Brief
Below are the lines to check; count those holding the string "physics" and give only the number.

:: Given data

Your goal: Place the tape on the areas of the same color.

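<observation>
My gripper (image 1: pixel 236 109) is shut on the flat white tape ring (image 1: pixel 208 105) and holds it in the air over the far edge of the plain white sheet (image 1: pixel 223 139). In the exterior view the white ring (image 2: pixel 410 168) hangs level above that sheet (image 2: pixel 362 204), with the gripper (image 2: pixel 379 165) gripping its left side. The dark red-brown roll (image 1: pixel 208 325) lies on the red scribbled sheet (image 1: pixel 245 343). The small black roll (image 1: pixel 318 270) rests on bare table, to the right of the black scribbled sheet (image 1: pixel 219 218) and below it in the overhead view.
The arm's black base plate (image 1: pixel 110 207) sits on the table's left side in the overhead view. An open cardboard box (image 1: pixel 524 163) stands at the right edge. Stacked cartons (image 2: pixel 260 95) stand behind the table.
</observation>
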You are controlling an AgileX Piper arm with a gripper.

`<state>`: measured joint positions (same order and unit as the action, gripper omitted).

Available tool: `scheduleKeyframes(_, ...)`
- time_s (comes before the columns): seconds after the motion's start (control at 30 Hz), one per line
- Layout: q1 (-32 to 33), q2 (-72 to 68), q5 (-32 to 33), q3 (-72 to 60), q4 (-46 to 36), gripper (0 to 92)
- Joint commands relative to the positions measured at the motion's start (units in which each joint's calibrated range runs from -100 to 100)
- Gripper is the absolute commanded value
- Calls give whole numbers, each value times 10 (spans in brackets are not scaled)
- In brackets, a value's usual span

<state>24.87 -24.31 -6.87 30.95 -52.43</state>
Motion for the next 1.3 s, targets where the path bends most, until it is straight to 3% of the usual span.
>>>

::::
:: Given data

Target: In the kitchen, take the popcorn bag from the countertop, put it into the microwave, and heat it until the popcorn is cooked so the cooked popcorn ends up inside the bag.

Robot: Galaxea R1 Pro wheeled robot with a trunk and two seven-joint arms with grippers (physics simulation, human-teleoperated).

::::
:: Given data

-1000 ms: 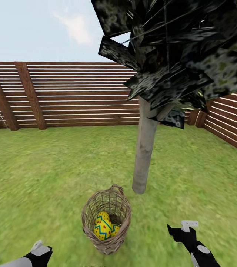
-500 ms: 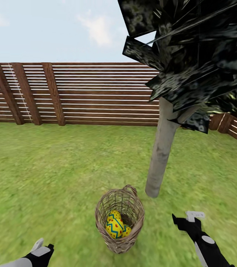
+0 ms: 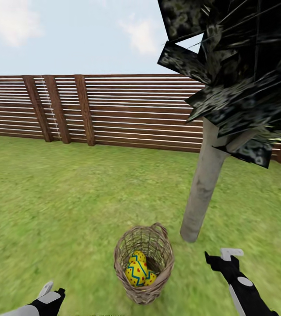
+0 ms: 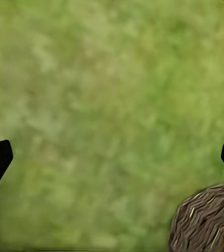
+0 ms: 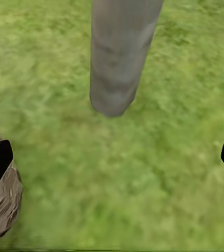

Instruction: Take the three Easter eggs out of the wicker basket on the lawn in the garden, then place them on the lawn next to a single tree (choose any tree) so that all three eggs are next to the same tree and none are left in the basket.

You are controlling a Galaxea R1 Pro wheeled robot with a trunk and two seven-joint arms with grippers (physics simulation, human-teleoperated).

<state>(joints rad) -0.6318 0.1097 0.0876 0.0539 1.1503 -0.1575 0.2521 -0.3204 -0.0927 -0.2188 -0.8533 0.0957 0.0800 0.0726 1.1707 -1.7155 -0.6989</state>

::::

The completed task
2